# Load necessary libraries
library(tidyverse) # For data manipulation and visualization
library(knitr) # For nice tables
library(car) # For Levene's test
library(NHANES) # NHANES dataset
library(dplyr)
# Load the NHANES data
data(NHANES)
Your Task: Complete the same 9-step analysis workflow you just practiced, but now on a different outcome and predictor.
# Prepare the dataset
set.seed(553)
mental_health_data <- NHANES %>%
filter(Age >= 18) %>%
filter(!is.na(DaysMentHlthBad) & !is.na(PhysActive)) %>%
mutate(
activity_level = case_when(
PhysActive == "No" ~ "None",
PhysActive == "Yes" & !is.na(PhysActiveDays) & PhysActiveDays < 3 ~ "Moderate",
PhysActive == "Yes" & !is.na(PhysActiveDays) & PhysActiveDays >= 3 ~ "Vigorous",
TRUE ~ NA_character_
),
activity_level = factor(activity_level,
levels = c("None", "Moderate", "Vigorous"))
) %>%
filter(!is.na(activity_level)) %>%
select(ID, Age, Gender, DaysMentHlthBad, PhysActive, activity_level)
# YOUR TURN: Display the first 6 rows and check sample sizes
head(mental_health_data) %>%
kable(caption = "Poor Mental Health and Physical Activity Dataset (first 6 rows)")
| ID | Age | Gender | DaysMentHlthBad | PhysActive | activity_level |
|---|---|---|---|---|---|
| 51624 | 34 | male | 15 | No | None |
| 51624 | 34 | male | 15 | No | None |
| 51624 | 34 | male | 15 | No | None |
| 51630 | 49 | female | 10 | No | None |
| 51647 | 45 | female | 3 | Yes | Vigorous |
| 51647 | 45 | female | 3 | Yes | Vigorous |
# Check sample sizes
table(mental_health_data$activity_level)
##
## None Moderate Vigorous
## 3139 768 1850
YOUR TURN - Answer these questions:
# YOUR TURN: Calculate summary statistics by activity level
summary_stats <- mental_health_data %>%
group_by(activity_level) %>%
summarise(
n = n(),
Mean = mean(DaysMentHlthBad),
SD = sd(DaysMentHlthBad),
Median = median(DaysMentHlthBad),
Min = min(DaysMentHlthBad),
Max = max(DaysMentHlthBad)
)
summary_stats %>%
kable(digits = 2,
caption = "Descriptive Statistics: Poor Mental Health by Physical Activity level")

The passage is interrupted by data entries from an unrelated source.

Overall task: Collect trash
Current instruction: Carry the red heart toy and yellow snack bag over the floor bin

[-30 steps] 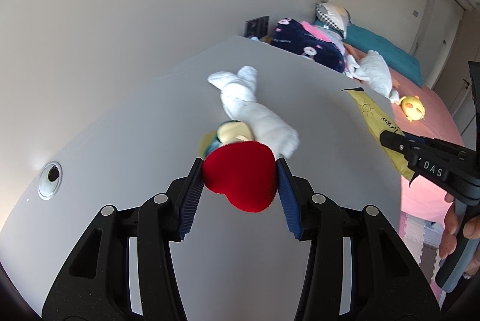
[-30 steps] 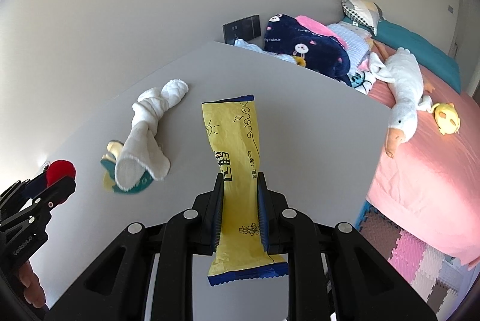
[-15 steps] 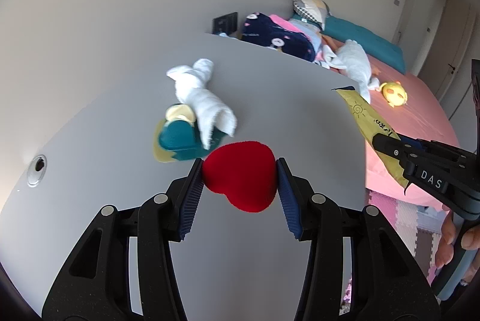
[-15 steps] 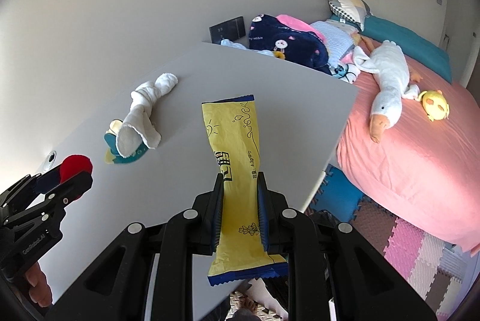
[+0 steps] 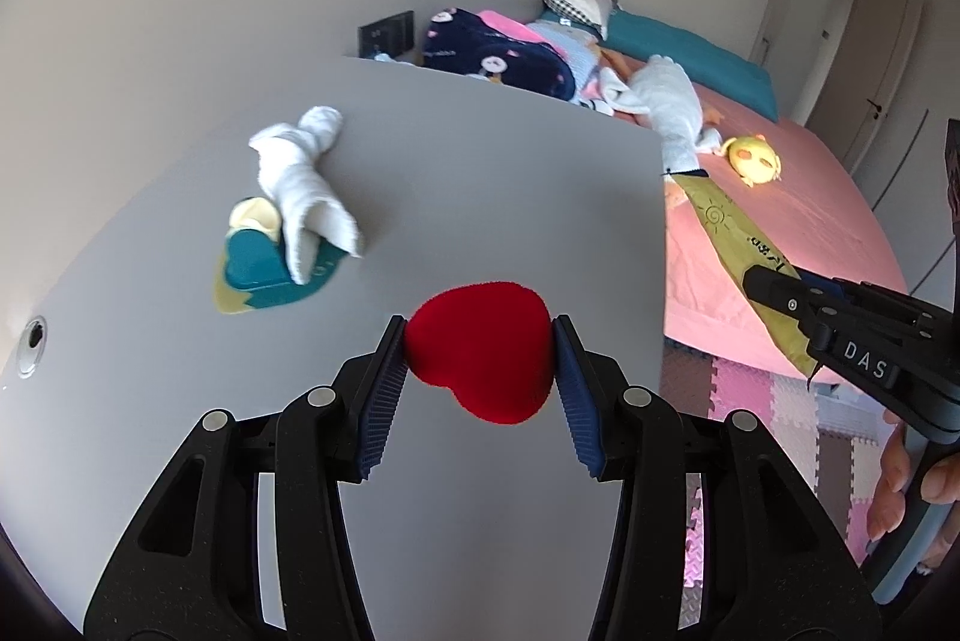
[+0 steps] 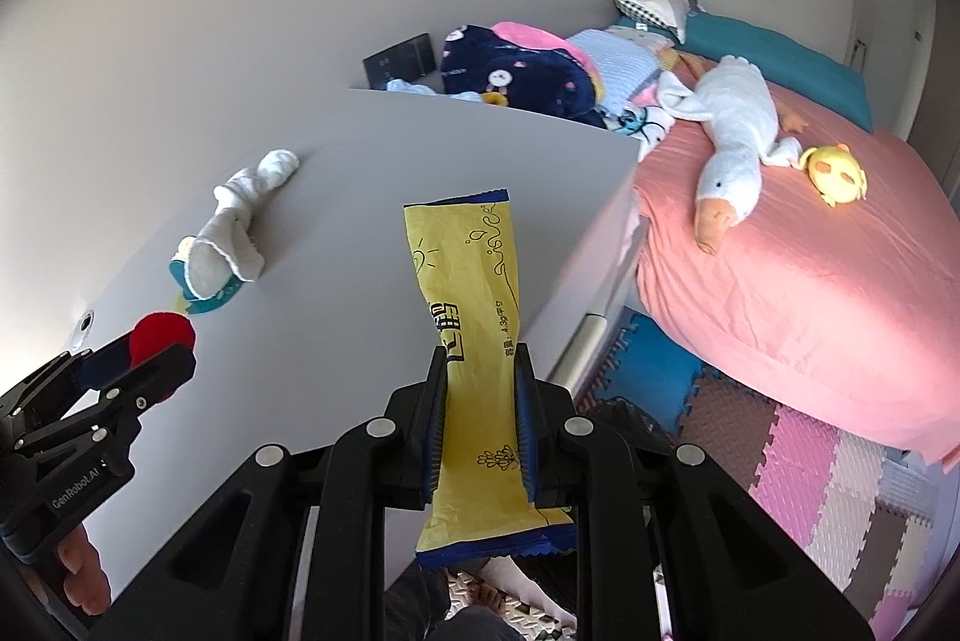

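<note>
**Kid:** Holding two things at once, you are! Your left gripper (image 5: 480, 359) has its fingers partly open, squeezing a red heart (image 5: 483, 350) from both sides. Your right gripper (image 6: 480, 401) has its fingers almost shut, pinching a yellow wrapper (image 6: 465, 293) near its bottom end.

**Helper:** Where does each thing sit?

**Kid:** The heart fills the space between the left fingers, right at the tips. Most of the wrapper sticks up past the right fingers, and a short bit hangs below them.

**Helper:** What could go wrong?

**Kid:** The heart looks soft and round, so I think it could pop out at the tips if you shake or loosen your hand. The wrapper is thin and floppy. That long top could bend over and miss the bin, or catch on its edge. I can't see any bin.

**Helper:** Anything else?

**Kid:** Far ahead of the left fingers, a white cloth (image 5: 306, 173) lies across a teal and yellow thing (image 5: 255, 275) on the tabletop (image 5: 492, 185). Both your hands are full, so you can't grab those yet.
</note>
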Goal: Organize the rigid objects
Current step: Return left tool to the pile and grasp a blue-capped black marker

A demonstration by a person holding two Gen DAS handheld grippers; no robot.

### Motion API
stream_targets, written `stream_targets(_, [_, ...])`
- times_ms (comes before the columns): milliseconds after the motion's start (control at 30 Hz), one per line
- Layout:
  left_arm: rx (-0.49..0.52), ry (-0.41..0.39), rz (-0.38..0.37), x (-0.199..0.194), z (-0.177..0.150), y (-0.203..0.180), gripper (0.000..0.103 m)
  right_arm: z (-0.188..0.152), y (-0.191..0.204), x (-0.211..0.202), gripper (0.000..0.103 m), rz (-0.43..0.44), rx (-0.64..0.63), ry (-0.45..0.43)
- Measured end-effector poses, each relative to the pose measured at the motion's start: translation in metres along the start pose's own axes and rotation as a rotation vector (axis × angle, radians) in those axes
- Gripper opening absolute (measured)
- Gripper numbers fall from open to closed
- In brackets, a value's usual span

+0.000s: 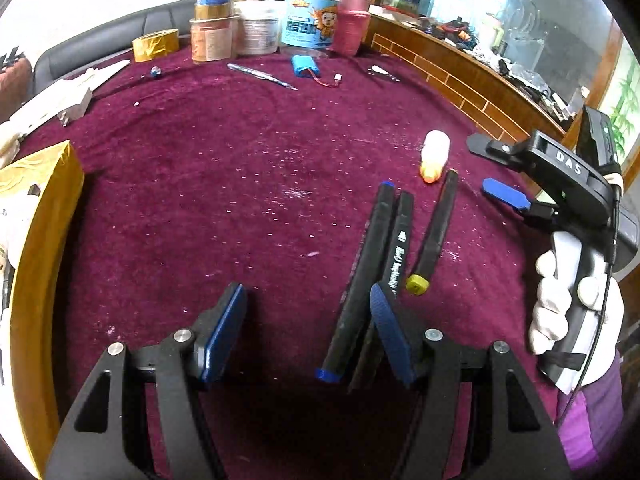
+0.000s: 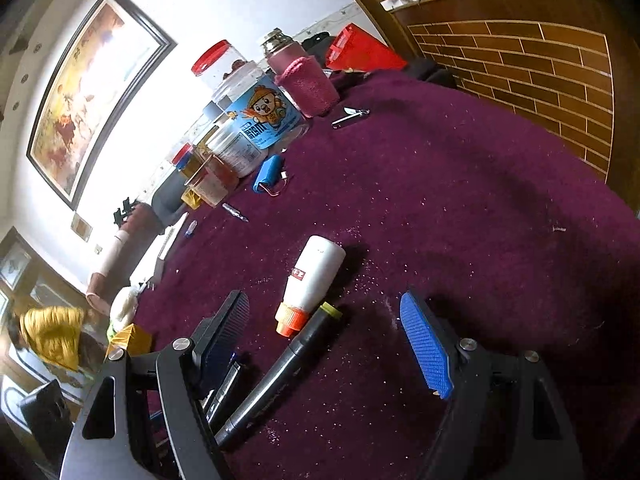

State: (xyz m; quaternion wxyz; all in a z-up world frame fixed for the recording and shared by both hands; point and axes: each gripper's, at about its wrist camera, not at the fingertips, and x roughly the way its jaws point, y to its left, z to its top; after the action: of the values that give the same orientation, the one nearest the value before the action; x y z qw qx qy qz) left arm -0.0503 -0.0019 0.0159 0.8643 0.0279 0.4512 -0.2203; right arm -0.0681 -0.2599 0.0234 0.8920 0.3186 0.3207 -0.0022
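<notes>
Three black markers lie side by side on the maroon cloth (image 1: 200, 184): a blue-capped marker (image 1: 360, 280), a middle marker (image 1: 400, 240) and a yellow-capped marker (image 1: 436, 228). A white glue bottle (image 1: 434, 154) with an orange cap lies just beyond them. My left gripper (image 1: 308, 332) is open low over the cloth, and the blue-capped marker's near end runs between its pads, close to the right one. My right gripper (image 2: 324, 340) is open too, with the yellow-capped marker (image 2: 280, 368) lying between its pads and the glue bottle (image 2: 316, 276) just ahead. A gloved hand (image 1: 568, 308) holds the right gripper (image 1: 500, 172).
A gold box (image 1: 40, 240) stands at the left edge. Jars (image 1: 256, 28), a tape roll (image 1: 156, 44) and a pink bottle (image 1: 352, 20) line the back. A blue battery pack (image 1: 306, 66), a pen (image 1: 260, 76) and a clipper (image 1: 382, 74) lie before them. A brick-patterned wooden counter (image 1: 460, 76) borders the right.
</notes>
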Motion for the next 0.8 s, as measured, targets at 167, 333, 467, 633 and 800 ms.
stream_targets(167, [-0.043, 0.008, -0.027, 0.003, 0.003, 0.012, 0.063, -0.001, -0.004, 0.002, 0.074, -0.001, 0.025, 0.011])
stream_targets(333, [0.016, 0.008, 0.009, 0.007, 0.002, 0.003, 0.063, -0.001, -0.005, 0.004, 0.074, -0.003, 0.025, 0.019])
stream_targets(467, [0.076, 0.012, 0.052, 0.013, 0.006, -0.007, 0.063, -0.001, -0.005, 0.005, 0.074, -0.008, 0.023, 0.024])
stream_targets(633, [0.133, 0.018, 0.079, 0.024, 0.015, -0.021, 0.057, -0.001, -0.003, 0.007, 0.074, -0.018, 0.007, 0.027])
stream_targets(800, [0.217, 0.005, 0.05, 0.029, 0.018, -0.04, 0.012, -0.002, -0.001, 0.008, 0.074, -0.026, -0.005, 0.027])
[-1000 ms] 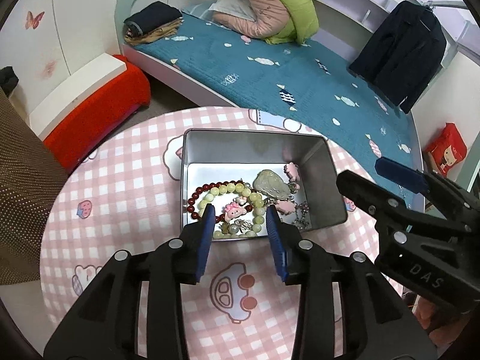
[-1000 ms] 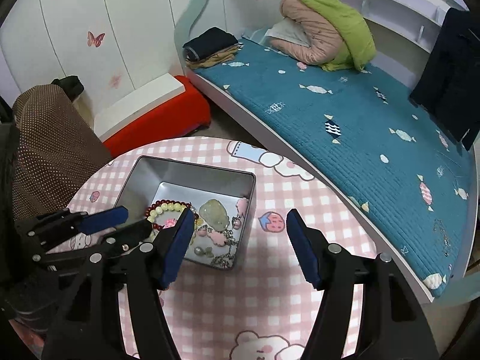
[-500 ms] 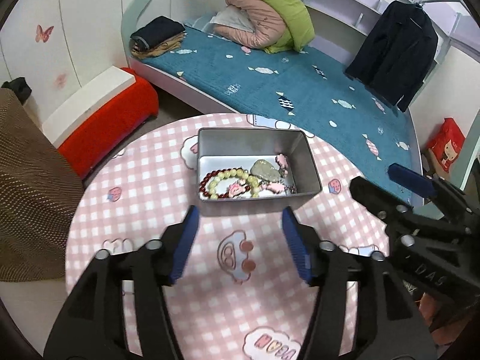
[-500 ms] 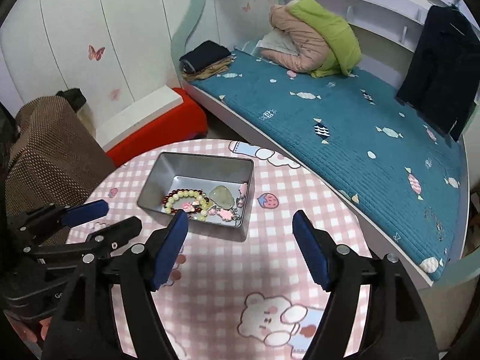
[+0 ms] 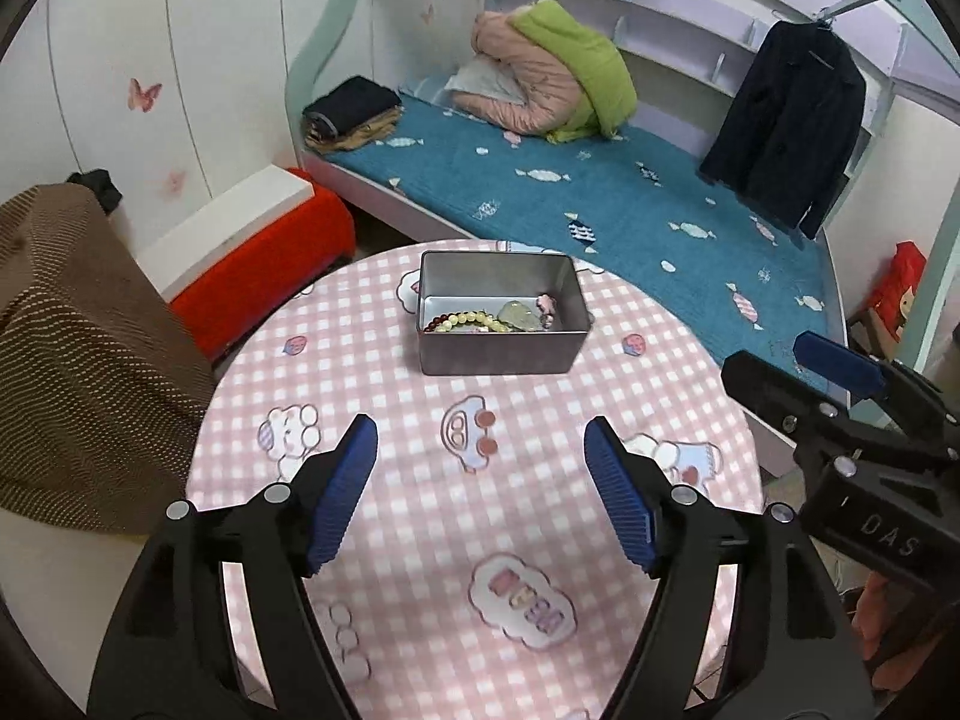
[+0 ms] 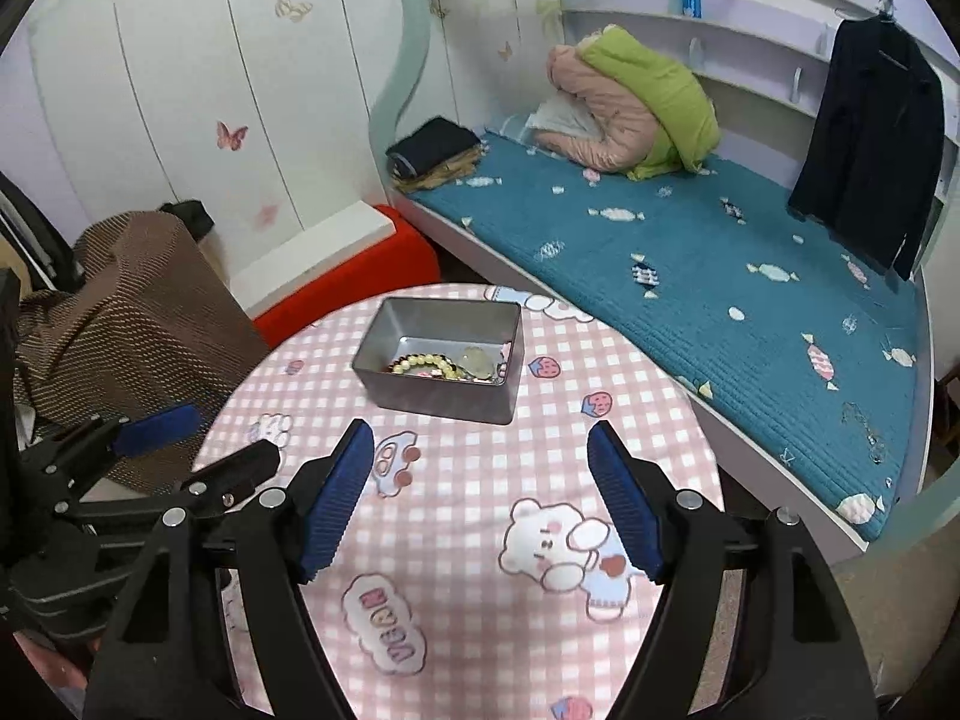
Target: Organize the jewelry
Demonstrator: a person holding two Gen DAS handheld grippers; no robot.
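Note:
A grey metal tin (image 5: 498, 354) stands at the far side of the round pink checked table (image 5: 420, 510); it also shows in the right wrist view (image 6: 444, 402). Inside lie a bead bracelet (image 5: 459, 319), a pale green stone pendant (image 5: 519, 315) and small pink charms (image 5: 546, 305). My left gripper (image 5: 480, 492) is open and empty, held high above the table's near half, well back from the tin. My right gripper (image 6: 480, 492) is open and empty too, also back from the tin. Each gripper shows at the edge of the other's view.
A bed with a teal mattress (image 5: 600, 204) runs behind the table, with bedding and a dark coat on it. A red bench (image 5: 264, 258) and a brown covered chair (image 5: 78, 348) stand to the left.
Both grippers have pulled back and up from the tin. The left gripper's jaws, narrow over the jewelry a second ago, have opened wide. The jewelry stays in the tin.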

| activity_level | n | Mean | SD | Median | Min | Max |
|---|---|---|---|---|---|---|
| None | 3139 | 5.08 | 9.01 | 0 | 0 | 30 |
| Moderate | 768 | 3.81 | 6.87 | 0 | 0 | 30 |
| Vigorous | 1850 | 3.54 | 7.17 | 0 | 0 | 30 |
YOUR TURN - Interpret:
Which group has the highest mean number of bad mental health days? Answer: Group which had None physical activity
Which group has the lowest? Answer: Vigorous group
# YOUR TURN: Create boxplots comparing DaysMentHlthBad across activity levels
ggplot(mental_health_data,
aes(x = activity_level, y = DaysMentHlthBad, fill = activity_level)) +
geom_boxplot(alpha = 0.7, outlier.shape = NA) +
geom_jitter(width = 0.2, alpha = 0.1, size = 0.5) +
scale_fill_brewer(palette = "Set2") +
labs(
title = "Poor Mental Health Days by Physical Activity Level",
subtitle = "NHANES Data, Adults aged 18-65",
x = "Physical Activity Level",
y = "Poor Mental Health Days",
fill = "Activity level"
) +
theme_minimal(base_size = 12) +
theme(legend.position = "none")
# Hint: Use the same ggplot code structure as the example
# Change variable names and labels appropriately
YOUR TURN - Describe what you see:
All three groups have the same median: 0 poor mental health days.That means most people do not have mental health issues.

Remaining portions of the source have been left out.